Accelerators opened their doors to female founders across sectors. Lepto joined the 20th ESA BIC Switzerland cohort; IMPLANZ, kuafu, Onconix and Santella were selected for the Newcomers 2026 class at Swiss Startup Days in Bern—Onconix won the Best in Class award for this year. Reilo joined the Brainforest Venture Program based in Zürich; Kelva Systems and sefit health join the Social Impact Catalyst Investment Readiness Program; and Maika Health and NeurodAIgnostics joined the fourth batch of the Digital Health Accelerator.
Role models
In leadership news, Zurich-based BLP Digital—fresh off its USD 50 million Goldman Sachs investment—appointed Claudia Seeger as Chief Marketing Officer. She joins from Chameleon Collective.
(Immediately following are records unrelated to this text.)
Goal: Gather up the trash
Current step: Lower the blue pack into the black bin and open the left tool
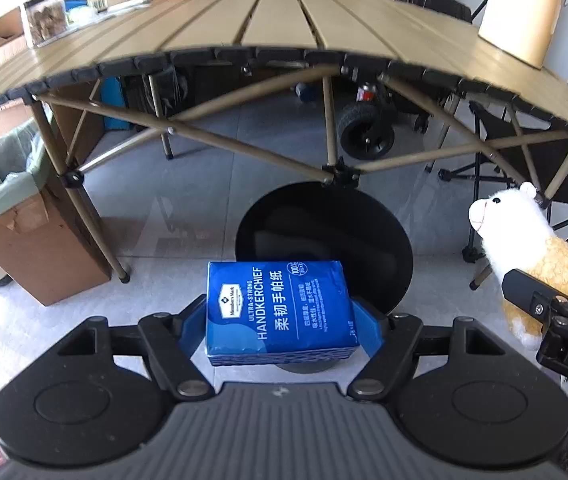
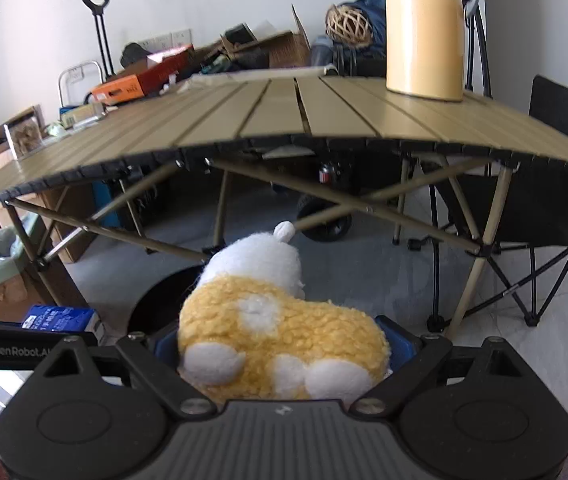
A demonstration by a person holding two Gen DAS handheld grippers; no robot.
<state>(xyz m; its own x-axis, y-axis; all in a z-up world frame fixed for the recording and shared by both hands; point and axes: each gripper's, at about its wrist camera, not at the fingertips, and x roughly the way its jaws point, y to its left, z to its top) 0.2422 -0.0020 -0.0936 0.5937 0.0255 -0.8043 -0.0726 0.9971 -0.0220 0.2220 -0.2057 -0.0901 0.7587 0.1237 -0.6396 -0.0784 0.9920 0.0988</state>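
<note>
Between left gripper (image 1: 282, 320) pads: blue tissue pack (image 1: 280, 312), above round black bin (image 1: 347, 236).
Right of it: yellow-white plush alpaca (image 2: 280, 332), in right gripper (image 2: 284, 344).
Behind: slatted tan folding table (image 1: 276, 20).

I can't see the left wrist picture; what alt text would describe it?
The left gripper holds a blue handkerchief pack between its jaws above a black round bin on the floor, before a folding table.

The right tool (image 2: 282, 354) holds a yellow and white toy (image 2: 280, 336) between its blue pads. A black bin (image 2: 164, 300) sits on the floor under the counter (image 2: 244, 120). A yellow jug (image 2: 425, 32) stands on the counter.
</note>
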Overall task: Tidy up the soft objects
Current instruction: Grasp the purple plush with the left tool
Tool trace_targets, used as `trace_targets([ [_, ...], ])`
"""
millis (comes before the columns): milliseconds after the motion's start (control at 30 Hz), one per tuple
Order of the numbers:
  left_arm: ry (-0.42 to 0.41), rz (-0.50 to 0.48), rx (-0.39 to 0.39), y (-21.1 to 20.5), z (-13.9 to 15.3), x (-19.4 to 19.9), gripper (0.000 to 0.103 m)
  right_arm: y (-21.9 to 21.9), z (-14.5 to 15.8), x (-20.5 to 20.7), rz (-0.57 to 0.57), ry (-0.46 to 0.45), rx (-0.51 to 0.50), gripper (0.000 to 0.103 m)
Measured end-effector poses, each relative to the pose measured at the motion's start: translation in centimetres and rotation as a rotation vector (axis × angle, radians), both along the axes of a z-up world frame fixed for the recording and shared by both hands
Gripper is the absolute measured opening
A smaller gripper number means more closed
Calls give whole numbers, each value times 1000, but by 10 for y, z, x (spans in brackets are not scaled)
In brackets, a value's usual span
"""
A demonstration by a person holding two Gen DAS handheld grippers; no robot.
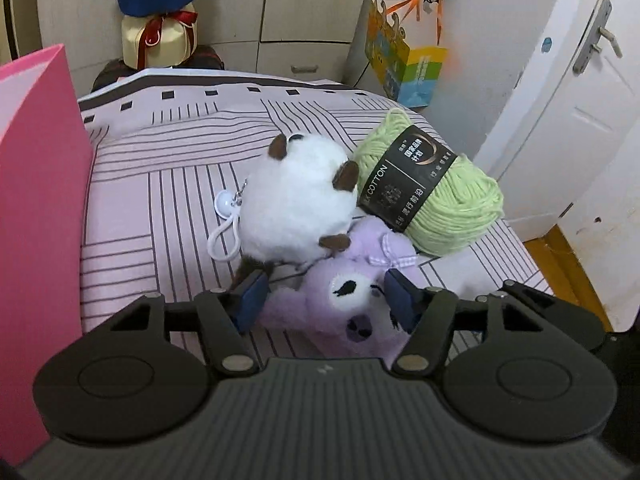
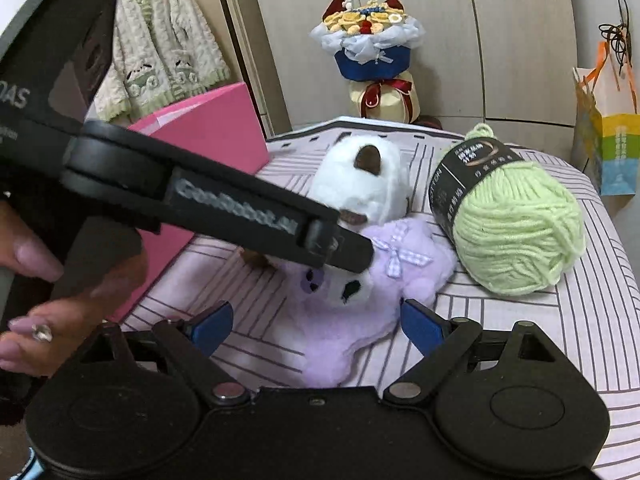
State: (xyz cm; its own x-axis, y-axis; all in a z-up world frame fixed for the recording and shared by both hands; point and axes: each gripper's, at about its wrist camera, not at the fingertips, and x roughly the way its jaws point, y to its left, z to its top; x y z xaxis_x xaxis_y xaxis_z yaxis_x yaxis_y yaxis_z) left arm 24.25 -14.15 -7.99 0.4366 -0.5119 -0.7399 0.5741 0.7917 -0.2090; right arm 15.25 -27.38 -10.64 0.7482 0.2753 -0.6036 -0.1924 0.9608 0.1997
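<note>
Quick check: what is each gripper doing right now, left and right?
Left gripper: jaws astride the purple plush toy's head; whether the pads press it cannot be told.
Right gripper: jaws open, either side of the same toy, holding nothing.

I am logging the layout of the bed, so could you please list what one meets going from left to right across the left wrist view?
pink box → white keychain ball → white plush toy → green yarn skein → white door. The purple plush toy lies below the white one, so I leave it out.
</note>
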Motion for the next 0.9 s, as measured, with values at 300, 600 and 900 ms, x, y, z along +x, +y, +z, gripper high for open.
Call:
trace_targets([
  [300, 43, -17, -54, 3, -4, -8, 45, 8, -4, -1, -57, -17, -90, 64],
  [600, 16, -15, -64, 6, -5, -30, 45, 10, -3, -8, -79, -27, -77, 59],
  [900, 59, -37, -62, 20, -4, -59, 49, 17, -1, -42, -40, -20, -74, 59],
])
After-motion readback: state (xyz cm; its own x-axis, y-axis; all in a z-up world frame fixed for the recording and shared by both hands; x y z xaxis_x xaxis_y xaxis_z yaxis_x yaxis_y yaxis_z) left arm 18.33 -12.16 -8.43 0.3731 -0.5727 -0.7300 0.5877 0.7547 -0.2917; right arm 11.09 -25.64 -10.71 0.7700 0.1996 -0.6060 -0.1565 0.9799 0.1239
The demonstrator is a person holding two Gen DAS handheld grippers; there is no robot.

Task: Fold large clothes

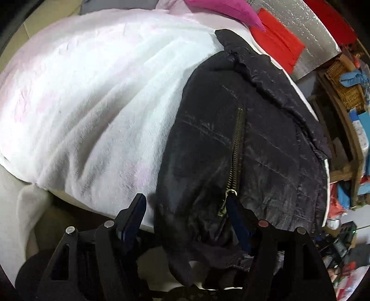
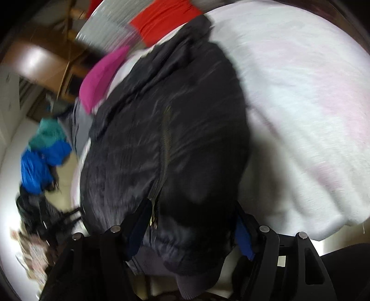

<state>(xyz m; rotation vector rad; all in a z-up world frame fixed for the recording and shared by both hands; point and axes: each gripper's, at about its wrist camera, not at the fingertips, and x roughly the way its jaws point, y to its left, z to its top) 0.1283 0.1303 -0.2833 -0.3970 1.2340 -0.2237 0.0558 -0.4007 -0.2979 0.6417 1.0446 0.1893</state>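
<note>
both grippers (image 1: 187, 208) (image 2: 192, 215) open, straddling black jacket (image 1: 242, 143) hem

So in the right wrist view we've got the right tool (image 2: 192, 222) spread wide, fingers either side of the hem of a black jacket (image 2: 166, 139). We can't tell if either finger actually touches the fabric. The jacket lies on a fluffy white blanket (image 2: 300, 104), zipper running up its middle. Up top there's a pink garment (image 2: 101, 78) touching the jacket's far edge, plus something red (image 2: 161, 20). Off to the left, a blue and teal garment (image 2: 44, 157) sits, pretty blurry.
</note>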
I also spent May 20th at the Collective Gathering at Casino Bern, the pre-event to Swiss Startup Days dedicated to female entrepreneurship. The afternoon’s tone was collaborative rather than competitive—but the conversations didn’t shy from the harder questions facing women building and funding companies in Switzerland, such as pivots due to health issues, the seismic-shifts that maternity brings and the search for a deeper purpose.
Upcoming events
There is still time to join Innosuisse’s Women in Entrepreneurship event on June 22nd, 12:00–14:00, at EPFL—an afternoon on how diverse teams across gender, background and discipline drive entrepreneurial innovation.